His time in Seattle was supported by monies from the Samford Faculty Development Grant Fund, without which, Fournier said, his research and the resulting chapter on Ullman would have been impossible. The "professory, intellectual inquiry into a unique subject nobody else had studied," said Fournier, was professionally satisfying to him and ultimately beneficial to his Samford students.

A Samford faculty member since 1997, Fournier has also used a faculty grant to support research and writing he did on waterfront revitalization in Savannah, Ga. That project was in conjunction with a 2010 meeting of the National Council for Geographic Education, which he serves as president.

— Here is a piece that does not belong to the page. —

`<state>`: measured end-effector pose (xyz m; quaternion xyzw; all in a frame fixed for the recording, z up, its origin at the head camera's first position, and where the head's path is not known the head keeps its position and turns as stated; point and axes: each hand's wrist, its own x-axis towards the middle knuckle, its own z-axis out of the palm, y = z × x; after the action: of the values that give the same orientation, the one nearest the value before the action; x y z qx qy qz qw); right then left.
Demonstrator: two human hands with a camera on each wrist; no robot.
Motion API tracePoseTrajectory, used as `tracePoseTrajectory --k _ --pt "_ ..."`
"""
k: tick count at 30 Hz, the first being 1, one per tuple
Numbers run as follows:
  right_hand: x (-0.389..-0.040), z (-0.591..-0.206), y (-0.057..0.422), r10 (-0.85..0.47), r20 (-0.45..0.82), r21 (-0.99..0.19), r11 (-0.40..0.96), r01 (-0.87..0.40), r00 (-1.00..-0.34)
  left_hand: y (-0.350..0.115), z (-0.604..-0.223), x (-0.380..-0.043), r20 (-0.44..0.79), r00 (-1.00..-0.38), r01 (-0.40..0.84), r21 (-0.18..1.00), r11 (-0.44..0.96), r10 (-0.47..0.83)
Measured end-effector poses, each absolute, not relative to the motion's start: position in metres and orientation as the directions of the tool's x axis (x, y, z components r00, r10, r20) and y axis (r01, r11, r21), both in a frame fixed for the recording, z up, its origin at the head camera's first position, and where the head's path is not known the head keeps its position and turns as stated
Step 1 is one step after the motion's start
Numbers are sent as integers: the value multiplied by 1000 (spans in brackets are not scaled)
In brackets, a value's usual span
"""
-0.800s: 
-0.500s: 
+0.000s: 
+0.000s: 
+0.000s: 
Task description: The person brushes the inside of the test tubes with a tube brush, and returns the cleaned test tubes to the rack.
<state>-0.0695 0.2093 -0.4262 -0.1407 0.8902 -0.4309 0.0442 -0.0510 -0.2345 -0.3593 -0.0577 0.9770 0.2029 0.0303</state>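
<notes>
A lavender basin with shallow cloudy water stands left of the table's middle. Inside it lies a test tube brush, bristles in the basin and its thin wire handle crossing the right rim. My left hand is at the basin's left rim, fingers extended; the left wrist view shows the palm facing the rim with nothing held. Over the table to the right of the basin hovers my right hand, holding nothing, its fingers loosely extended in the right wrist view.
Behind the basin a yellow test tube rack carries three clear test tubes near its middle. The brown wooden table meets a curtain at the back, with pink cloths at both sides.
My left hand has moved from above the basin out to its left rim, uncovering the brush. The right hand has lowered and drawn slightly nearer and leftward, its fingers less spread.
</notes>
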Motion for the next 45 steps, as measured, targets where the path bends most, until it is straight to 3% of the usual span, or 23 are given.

Fournier acknowledges that Ullman, a Midwesterner who studied at Harvard and the University of Chicago before joining the University of Washington faculty, seems an odd subject for inclusion in a volume about the South's contribution to American geography.

However, Fournier writes, Ullman's doctoral dissertation on Mobile and his observations from the months he spent there influenced much of his later thinking and writing about cities, transportation and economic geography.

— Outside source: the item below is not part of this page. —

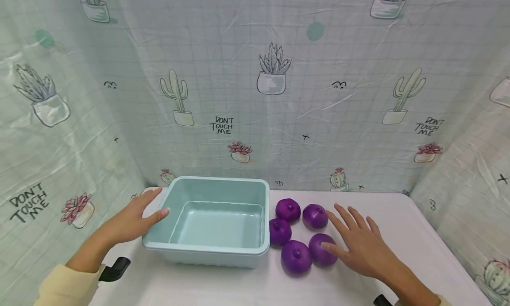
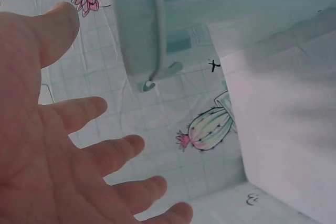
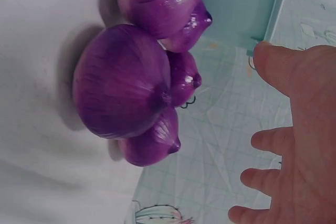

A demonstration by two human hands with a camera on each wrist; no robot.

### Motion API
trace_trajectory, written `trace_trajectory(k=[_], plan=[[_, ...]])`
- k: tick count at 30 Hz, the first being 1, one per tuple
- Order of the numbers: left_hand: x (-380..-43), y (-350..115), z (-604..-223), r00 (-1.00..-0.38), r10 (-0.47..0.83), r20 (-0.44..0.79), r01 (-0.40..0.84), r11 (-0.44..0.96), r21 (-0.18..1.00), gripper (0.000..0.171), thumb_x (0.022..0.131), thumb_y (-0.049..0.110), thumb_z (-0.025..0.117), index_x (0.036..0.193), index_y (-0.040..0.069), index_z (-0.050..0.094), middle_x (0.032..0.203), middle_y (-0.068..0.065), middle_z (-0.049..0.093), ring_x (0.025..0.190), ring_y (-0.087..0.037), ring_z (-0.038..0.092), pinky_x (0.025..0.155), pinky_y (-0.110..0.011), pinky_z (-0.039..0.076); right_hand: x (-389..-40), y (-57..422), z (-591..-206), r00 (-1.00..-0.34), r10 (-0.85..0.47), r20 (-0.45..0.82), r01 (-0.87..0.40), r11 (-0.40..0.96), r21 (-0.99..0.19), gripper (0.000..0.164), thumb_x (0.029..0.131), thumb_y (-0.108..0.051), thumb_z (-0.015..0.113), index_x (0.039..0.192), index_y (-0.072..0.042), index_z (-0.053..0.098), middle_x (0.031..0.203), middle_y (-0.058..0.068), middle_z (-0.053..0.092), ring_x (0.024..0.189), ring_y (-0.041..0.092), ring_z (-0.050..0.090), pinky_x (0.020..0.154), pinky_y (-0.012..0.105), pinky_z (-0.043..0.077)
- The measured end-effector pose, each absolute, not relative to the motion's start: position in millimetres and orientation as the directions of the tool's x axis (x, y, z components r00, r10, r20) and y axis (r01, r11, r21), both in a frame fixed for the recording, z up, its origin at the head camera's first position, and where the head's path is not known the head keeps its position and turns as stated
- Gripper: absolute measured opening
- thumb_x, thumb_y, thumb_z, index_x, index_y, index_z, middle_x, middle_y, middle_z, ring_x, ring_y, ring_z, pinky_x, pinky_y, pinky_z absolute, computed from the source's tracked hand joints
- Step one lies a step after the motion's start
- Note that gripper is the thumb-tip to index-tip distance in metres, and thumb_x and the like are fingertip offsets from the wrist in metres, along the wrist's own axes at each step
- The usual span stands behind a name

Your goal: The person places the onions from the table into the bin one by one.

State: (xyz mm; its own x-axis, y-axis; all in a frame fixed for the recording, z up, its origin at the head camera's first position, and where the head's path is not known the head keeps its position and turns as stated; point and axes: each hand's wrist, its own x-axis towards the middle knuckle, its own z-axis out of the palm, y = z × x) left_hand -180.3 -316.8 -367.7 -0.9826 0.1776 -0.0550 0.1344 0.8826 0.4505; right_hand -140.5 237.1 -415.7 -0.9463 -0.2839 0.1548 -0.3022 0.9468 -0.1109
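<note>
A pale blue-green plastic basin (image 1: pixel 207 257) stands on the white table, with nothing inside it. My left hand (image 1: pixel 133 215) is spread beside its left wall, thumb and fingers straight; in the left wrist view the palm (image 2: pixel 37 145) faces the basin (image 2: pixel 136 30) with a gap between. Several purple onions (image 1: pixel 296 257) sit in a loose cluster right of the basin. Over the right side of that cluster my right hand (image 1: pixel 362 248) hovers with fingers extended, its thumb overlapping one onion (image 1: pixel 318 255) in the head view. In the right wrist view the hand (image 3: pixel 310 124) is apart from the onions (image 3: pixel 123 82).
The white table (image 1: pixel 402 235) ends at a curtain (image 1: pixel 303 155) printed with cacti, which hangs behind it and along both sides. The basin's right rim (image 1: pixel 266 217) stands close to the nearest onion (image 1: pixel 280 232). Dark wrist straps show at both sleeves.
</note>
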Motion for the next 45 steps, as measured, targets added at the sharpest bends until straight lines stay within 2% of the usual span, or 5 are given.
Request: trace_trajectory(k=[8,13,19,31,45], plan=[[-187,-335,-367,-0.961,0.120,-0.249,-0.057,0.794,0.605,0.088,0.106,0.057,0.049,0.164,0.000,0.017,0.162,-0.037,0.030,0.144,-0.061,0.036,0.102,-0.071,0.046,-141,239,-435,-0.948,-0.280,0.149,-0.300,0.945,-0.132,0.082,0.094,-0.068,0.061,0.158,-0.020,0.045,0.167,0.012,0.039,0.151,0.046,0.034,0.111,0.078,0.029],[-192,-343,-372,-0.946,0.150,-0.287,-0.126,0.646,0.753,0.079,0.107,0.042,0.057,0.159,-0.007,0.024,0.150,-0.036,0.049,0.128,-0.042,0.063,0.099,-0.051,0.058,-140,243,-449,-0.945,-0.285,0.161,-0.313,0.930,-0.192,0.083,0.090,-0.065,0.068,0.155,-0.016,0.049,0.162,0.014,0.045,0.147,0.047,0.041,0.106,0.074,0.038],[-195,-350,-378,-0.920,0.165,-0.356,-0.229,0.510,0.829,0.073,0.104,0.029,0.064,0.156,-0.010,0.030,0.126,-0.011,0.071,0.109,-0.020,0.072,0.092,-0.044,0.061,-142,247,-462,-0.939,-0.300,0.167,-0.342,0.864,-0.369,0.085,0.085,-0.057,0.078,0.152,-0.013,0.051,0.155,0.017,0.051,0.140,0.046,0.048,0.104,0.070,0.044],[-203,-348,-377,-0.905,0.156,-0.396,-0.276,0.493,0.825,0.065,0.103,0.022,0.063,0.152,-0.011,0.036,0.121,-0.005,0.071,0.104,-0.018,0.070,0.088,-0.042,0.060,-154,256,-486,-0.942,-0.317,0.107,-0.317,0.743,-0.589,0.086,0.079,-0.047,0.087,0.150,-0.012,0.052,0.149,0.016,0.057,0.138,0.045,0.052,0.107,0.067,0.045],[-198,-347,-374,-0.903,0.147,-0.404,-0.289,0.488,0.824,0.059,0.104,0.021,0.063,0.149,-0.010,0.041,0.118,-0.004,0.072,0.103,-0.019,0.070,0.086,-0.043,0.059,-163,254,-496,-0.920,-0.356,0.166,-0.384,0.722,-0.576,0.097,0.065,-0.046,0.096,0.146,-0.012,0.056,0.141,0.005,0.063,0.129,0.034,0.059,0.106,0.060,0.048]])
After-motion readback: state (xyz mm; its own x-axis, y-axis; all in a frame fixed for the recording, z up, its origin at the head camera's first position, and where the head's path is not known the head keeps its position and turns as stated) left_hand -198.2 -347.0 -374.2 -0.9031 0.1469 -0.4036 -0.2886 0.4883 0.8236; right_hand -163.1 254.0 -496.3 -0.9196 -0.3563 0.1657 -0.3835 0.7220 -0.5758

"Ullman's ways of looking at things are still used," said Fournier, who regularly cites Ullman in an upper- level globalization course he teaches at Samford. "Many basic concepts of economic geography were first described by Ullman."

"I use him as an example to talk about where ideas come from, and to say that a diagram they see in a textbook has a long history and story behind it," said Fournier, adding that he wants students to understand that a textbook is not just a compilation of "received wisdom," but is the result of a significant body of research.

For instance, Ullman's analysis of Mobile's traffic and transportation flows is considered a precursor to his later influential work on spatial interaction. "Mobile does not exist in a vacuum; it draws its support from surrounding areas," wrote Ullman.

Indeed, his transportation-related observations, including speculation on the eventual construction of the Tennessee-Tombigee Waterway, inspired much of his later studies of regional networks, railroads and highways.

In 1940, little geographic work had been done in Mobile, or in the south in general, says Fournier. This meant that much of Ullman's study was based on first-hand information that involved the gathering, compilation and analysis of data from many sources.

Ullman's studies of newspaper circulation, retail trade and wholesale trade, led to new and bold concepts related to port hinterlands and tributary areas. He used data, such as out-of-town charge accounts for the city's leading department stores and the distribution of banks with deposits in Mobile financial institutions, to compile a map that showed tributary areas for the city. The widely reproduced figure shows how different categories of goods have different trade areas.

It is speculated that Ullman's time in Mobile may have inspired his later research on amenities, such as climate, as a factor in regional growth. While he found that "the greenness of the vegetation is striking, especially if one has come from the North in winter," Ullman noted the area's high humidity as "the most unpleasant feature of an otherwise comfortable climate."

"The exhaustive field work woven together with archival data, and industrial surveys combined with his keen appreciation for emerging location theories remains a highly readable and in many ways a model study," Fournier wrote of Ullman's dissertation, which was published as a book, Mobile, Industrial Seaport and Trade Center, in 1943.

"It is clear that the southern city of Mobile provided the inspiration for some of Ullman's later work, and by consequence inspired much of the past century's innovative work in economic geography."